By yesterday evening, there were only scattered protests across Cairo, but political parties were holding meetings into the night to determine their course of action.
Mr Shafiq, who is seen by many as a Mubarak loyalist and a vote for the continuation of the old regime, welcomed the "historic" decision to allow him to stay in the presidential race against Mr Morsi. They are competing to succeed Mubarak, 84, who was in a stable condition in a prison hospital yesterday after his health reportedly took a sharp turn for the worse earlier this week.
"The message of this historic verdict is that the era of political score settling has ended," Mr Shafiq told supporters during an appearance in Cairo. "The constitutional court has confirmed my right to participate in the election and reinforced the legitimacy of this election."
It was not yet clear how the Supreme Council of the Armed Forces (Scaf), the group of generals in charge of the country since Mubarak stepped down last year, would choose to implement the constitutional court's decision to invalidate some of the elections results.

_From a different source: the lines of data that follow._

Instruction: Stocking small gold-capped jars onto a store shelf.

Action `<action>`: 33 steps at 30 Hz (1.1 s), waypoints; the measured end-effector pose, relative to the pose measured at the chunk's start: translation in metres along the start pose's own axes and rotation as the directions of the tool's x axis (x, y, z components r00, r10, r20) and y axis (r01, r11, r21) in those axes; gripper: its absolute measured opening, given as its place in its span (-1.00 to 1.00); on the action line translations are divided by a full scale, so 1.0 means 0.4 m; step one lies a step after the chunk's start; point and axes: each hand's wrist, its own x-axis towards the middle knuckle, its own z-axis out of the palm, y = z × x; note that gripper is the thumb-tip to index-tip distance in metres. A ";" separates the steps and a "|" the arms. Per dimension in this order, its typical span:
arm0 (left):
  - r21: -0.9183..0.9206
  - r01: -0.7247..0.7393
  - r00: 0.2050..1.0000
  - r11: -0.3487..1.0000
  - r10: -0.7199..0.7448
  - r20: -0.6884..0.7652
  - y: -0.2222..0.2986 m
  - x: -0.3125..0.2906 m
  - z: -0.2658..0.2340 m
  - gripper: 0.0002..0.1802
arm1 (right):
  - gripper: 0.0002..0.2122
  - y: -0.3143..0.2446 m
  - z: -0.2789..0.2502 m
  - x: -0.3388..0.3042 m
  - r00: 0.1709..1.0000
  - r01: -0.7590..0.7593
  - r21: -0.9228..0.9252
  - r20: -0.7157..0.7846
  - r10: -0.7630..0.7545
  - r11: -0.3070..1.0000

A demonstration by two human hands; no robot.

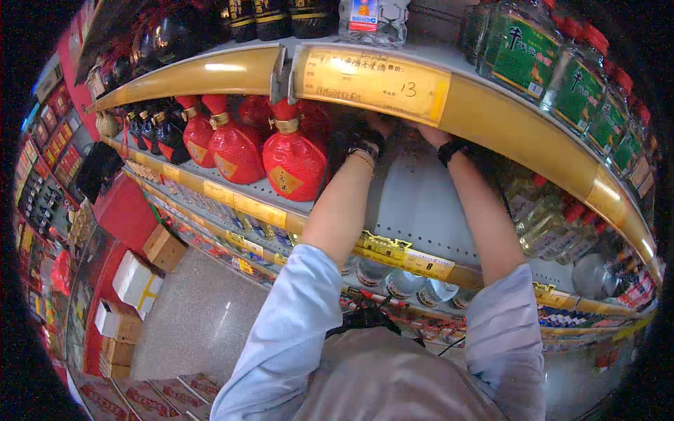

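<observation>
Both my arms reach deep into a grey perforated shelf [414,203], under the yellow edge of the shelf above. My left hand [380,126] is in shadow at the back, beside the red flask-shaped bottles [295,165]. My right hand [432,134] is a short way to its right, mostly behind the upper shelf's edge strip [491,116]. The fingers of both hands are hidden, and so is anything they hold or touch. A dark band circles each wrist, and a thinner bracelet sits by the left one.
Clear bottles with green labels [523,52] stand on the upper shelf at right. Clear bottles with red caps [547,228] lie right of my right arm. Dark bottles [168,130] stand at far left. Cardboard boxes [163,248] sit on the floor at lower left.
</observation>
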 end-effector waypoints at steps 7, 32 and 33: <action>0.055 -0.033 0.999 0.998 0.033 0.004 -0.005 0.011 0.034 -0.30 | -0.76 0.005 -0.002 0.000 1.000 0.000 0.007 0.003 0.000 1.000; -0.130 0.090 0.995 0.987 -0.084 0.050 -0.024 0.022 0.046 -0.29 | -0.82 -0.012 -0.011 -0.014 0.997 0.022 -0.006 -0.071 -0.023 1.000; -0.147 0.074 0.996 0.986 -0.067 0.052 -0.027 0.022 0.037 -0.30 | -0.82 -0.021 -0.016 -0.013 0.996 0.030 -0.012 -0.086 -0.031 0.999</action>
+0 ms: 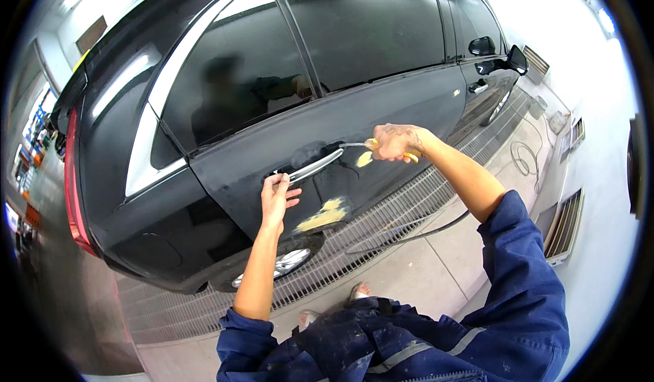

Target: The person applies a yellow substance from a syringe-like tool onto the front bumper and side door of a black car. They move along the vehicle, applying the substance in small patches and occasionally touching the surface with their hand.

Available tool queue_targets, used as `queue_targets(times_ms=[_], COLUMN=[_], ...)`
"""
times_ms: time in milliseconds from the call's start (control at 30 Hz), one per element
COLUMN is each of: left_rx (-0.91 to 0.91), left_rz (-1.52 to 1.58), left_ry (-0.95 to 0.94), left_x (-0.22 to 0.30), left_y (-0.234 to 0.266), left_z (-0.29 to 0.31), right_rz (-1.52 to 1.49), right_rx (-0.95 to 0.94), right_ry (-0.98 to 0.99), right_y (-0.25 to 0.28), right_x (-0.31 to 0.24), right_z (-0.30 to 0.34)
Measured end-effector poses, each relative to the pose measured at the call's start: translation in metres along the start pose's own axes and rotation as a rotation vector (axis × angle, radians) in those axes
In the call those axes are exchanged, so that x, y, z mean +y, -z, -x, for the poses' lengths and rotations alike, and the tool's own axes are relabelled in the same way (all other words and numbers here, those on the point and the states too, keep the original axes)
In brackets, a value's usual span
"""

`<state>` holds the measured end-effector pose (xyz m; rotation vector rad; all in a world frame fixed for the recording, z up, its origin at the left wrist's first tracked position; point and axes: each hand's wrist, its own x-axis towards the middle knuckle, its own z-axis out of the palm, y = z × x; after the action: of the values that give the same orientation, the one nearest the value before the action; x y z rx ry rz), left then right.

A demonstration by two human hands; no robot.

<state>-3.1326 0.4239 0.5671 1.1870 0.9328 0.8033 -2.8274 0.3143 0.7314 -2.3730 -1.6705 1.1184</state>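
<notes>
A silver door handle (317, 166) sits on the dull black rear door (402, 113) of a car. My left hand (275, 201) is at its rear end, thumb and fingertip pinching it while the other fingers stay loose. In my right hand (396, 141) is a yellow-handled tool (411, 157) with a thin metal shaft, like a screwdriver. Its tip meets the front end of the door handle; the exact contact is too small to tell. Yellowish filler patches (323, 215) show on the door below.
Under the car runs a metal floor grating (381, 222), crossed by a dark hose (436, 231). The rear wheel (289, 263) is below my left forearm. A side mirror (518, 60) sticks out farther forward. Buckets (558, 121) and a coiled cable (524, 157) lie along the white wall.
</notes>
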Motion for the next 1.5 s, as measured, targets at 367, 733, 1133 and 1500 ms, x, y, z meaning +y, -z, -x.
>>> queue_targets(times_ms=[367, 733, 1133, 1500], left_rx=[-0.706, -0.091, 0.319, 0.762], left_rz=[-1.123, -1.134, -0.800, 0.261], left_ry=[0.484, 0.158, 0.211, -0.196], left_x=[-0.332, -0.399, -0.260, -0.010], left_y=[0.201, 0.125, 0.157, 0.180], left_z=[0.269, 0.355, 0.405, 0.372], right_rz=[-0.470, -0.890, -0.919, -0.994], right_rx=[-0.051, 0.036, 0.034, -0.012], right_ry=[0.314, 0.089, 0.081, 0.105], right_y=[-0.075, -0.177, -0.190, -0.238], right_x=[0.042, 0.082, 0.082, 0.092], right_z=[0.024, 0.025, -0.002, 0.001])
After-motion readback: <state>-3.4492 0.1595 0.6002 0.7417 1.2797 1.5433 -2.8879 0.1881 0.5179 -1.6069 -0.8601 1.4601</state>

Scaf is the acting executive branch of the country and it is left to them to decide whether to redo one third of the elections or hold new voting for the entire parliament. The SCC said in its ruling, that "the make-up of the entire chamber is illegal and, consequently, it does not legally stand", according to the state news agency.
"If you take these decisions coming right before the elections, the surge in support for Shafiq and the resurrection of state media that seems to be following the old patterns of scaremongering, it will look to many people like a counter-revolution," said Nathan Brown, a professor at Georgetown University and expert on Egyptian constitutional law.

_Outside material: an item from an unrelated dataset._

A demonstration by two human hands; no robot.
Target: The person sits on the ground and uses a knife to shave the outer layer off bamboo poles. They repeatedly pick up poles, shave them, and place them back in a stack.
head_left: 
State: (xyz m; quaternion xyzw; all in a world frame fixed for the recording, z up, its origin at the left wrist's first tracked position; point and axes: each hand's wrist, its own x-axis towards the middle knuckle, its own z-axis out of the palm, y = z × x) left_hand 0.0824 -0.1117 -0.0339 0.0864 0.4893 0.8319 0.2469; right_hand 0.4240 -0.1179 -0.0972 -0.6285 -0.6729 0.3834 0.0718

The possibility of the complete dissolution of parliament has upended the Egyptian democratic transition and pushed the country on a new, uncertain path. It also threatened the dominance of Islamist political groups that had become increasingly powerful after their success in parliamentary elections.
The Muslim Brotherhood's Freedom and Justice Party won nearly 50 per cent of the seats, while the more conservative, Salafist Al Nour Party won about 25 per cent in elections that started in November and continued through February.
The SCC ruled that an amendment by Scaf before the elections last year violated principles of equal opportunity. Under pressure from a wide range of political groups, Scaf had allowed political party members to run for seats allocated for independents. The Freedom and Justice and Al Nour parties won 84 per cent of the independent seats.
Adding to the conspiratorial sentiments across Egypt was the implementation of a new law on Wednesday that re-established wide powers for the military and intelligence agencies to arrest citizens. The new law came just two weeks after the expiration of the reviled emergency law, which was used for nearly 30 years to arrest and detain citizens without due process.
Mazen Hassan, a professor at Cairo University studying Egypt's political transition, said that the practical consequence of redoing some or all of the parliamentary elections would be that more truly independent candidates would win seats.
"This would surely increase the fragmentation of the People's Assembly, preventing groups from having a working majority and they would have a harder time passing bills," he said.
It was also unclear how the ruling would affect the newly established constitutional commission that was set to begin rewriting Egypt's 1971 constitution. When the SCC dissolved parliament in 1987 and 1990, it also ruled that laws passed up to the court's ruling were legal and upheld.
Mohamed ElBaradei, the Nobel laureate who was a contender for the presidency before bowing out in January, called on the military to delay presidential elections and establish a presidential council to steer the country's transition back on track.
Addressing Scaf, he wrote: "I urge you to postpone the elections and consult all of us on how best to deliver our country to safety."